What to produce:
Return each line of the listing that contains the string "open".

Exercise input:
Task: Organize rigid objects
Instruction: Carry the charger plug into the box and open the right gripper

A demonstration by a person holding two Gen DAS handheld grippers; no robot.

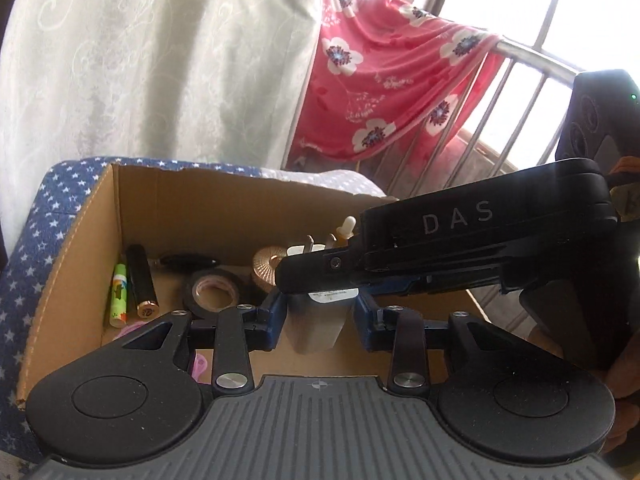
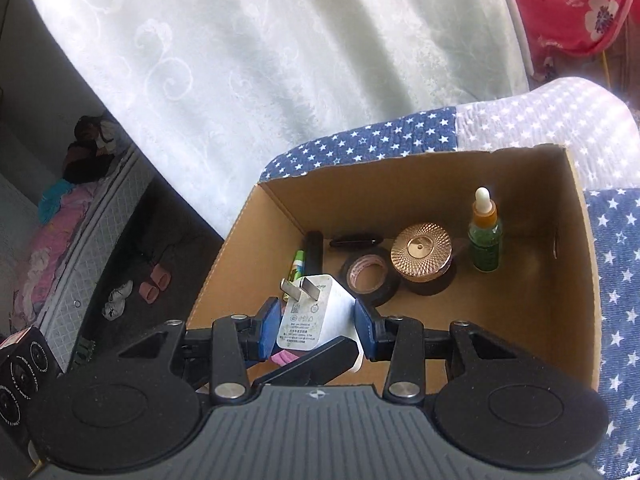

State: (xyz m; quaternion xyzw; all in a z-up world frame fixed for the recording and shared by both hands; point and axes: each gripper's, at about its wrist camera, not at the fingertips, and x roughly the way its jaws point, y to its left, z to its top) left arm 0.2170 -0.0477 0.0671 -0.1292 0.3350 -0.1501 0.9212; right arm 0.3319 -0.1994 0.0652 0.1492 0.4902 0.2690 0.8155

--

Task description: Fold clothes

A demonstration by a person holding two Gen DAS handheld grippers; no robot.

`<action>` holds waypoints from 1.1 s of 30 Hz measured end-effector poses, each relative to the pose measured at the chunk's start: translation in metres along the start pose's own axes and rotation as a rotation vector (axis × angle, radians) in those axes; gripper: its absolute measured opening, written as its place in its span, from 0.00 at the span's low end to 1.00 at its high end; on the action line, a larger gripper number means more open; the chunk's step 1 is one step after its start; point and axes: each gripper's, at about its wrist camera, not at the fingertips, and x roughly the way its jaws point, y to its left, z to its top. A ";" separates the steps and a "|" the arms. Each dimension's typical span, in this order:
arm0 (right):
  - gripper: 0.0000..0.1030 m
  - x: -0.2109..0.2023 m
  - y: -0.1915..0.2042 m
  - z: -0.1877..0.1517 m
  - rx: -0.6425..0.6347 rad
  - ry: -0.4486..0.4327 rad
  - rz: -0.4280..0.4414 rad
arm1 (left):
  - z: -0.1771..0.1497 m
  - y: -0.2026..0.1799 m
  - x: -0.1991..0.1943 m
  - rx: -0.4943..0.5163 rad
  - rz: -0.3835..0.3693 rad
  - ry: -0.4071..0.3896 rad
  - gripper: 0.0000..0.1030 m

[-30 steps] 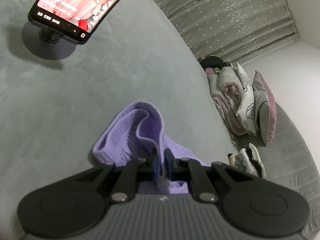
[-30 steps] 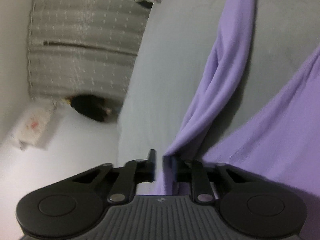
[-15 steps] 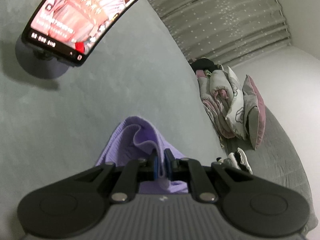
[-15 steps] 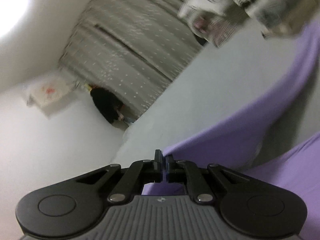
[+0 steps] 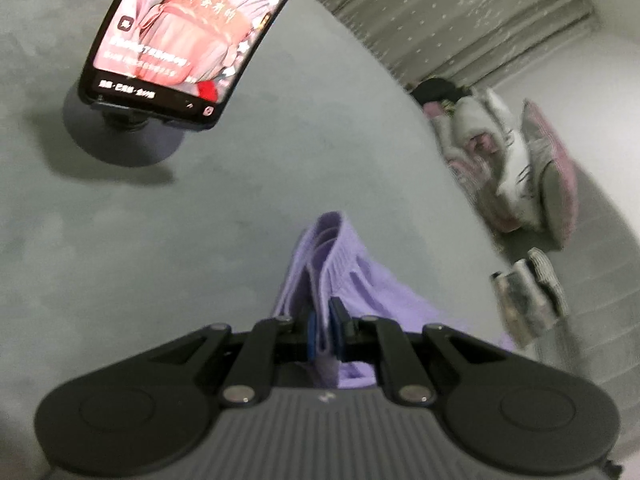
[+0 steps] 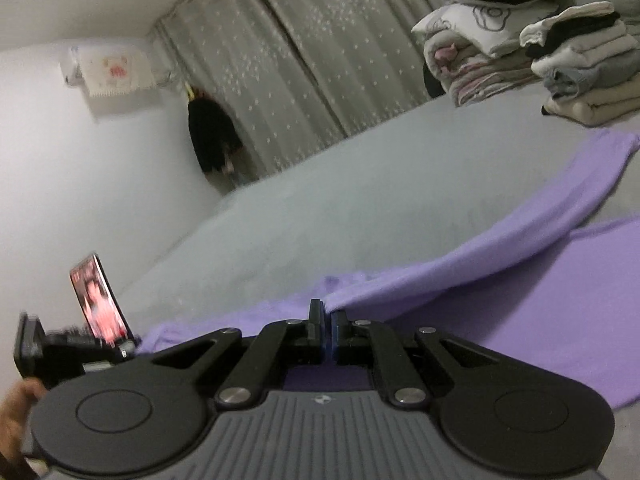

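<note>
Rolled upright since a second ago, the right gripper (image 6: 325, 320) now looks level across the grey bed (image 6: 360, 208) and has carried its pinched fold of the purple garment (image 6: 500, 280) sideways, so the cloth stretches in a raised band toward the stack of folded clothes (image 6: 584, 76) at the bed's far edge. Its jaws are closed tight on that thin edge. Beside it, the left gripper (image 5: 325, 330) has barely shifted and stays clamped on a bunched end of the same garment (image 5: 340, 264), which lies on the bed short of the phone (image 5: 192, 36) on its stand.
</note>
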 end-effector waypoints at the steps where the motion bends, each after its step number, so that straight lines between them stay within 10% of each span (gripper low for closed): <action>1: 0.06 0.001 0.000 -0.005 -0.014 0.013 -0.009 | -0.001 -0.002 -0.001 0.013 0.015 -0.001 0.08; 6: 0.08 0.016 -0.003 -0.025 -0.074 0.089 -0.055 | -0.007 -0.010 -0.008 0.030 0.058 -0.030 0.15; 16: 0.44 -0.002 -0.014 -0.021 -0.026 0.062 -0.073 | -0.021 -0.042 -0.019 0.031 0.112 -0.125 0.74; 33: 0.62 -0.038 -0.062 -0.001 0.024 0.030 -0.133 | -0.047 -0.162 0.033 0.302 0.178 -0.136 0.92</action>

Your response:
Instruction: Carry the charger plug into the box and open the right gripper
`<action>` holds waypoints from 1.1 s of 30 Hz measured end-effector poses, each relative to the pose measured at the chunk's start: translation in metres along the start pose's own axes and rotation as a rotation vector (axis × angle, radians) in those axes; gripper: its absolute measured opening, written as its place in its span, from 0.00 at the span's low end to 1.00 at its high end; on the action line, a larger gripper number means more open; the chunk's step 1 is one step after its start; point and axes: each gripper's, at about its wrist camera, not at the fingertips, and x roughly the way its jaws point, y to its left, z to its top. A ";" separates the steps and a "|" the arms. Each dimension's typical span, in this order:

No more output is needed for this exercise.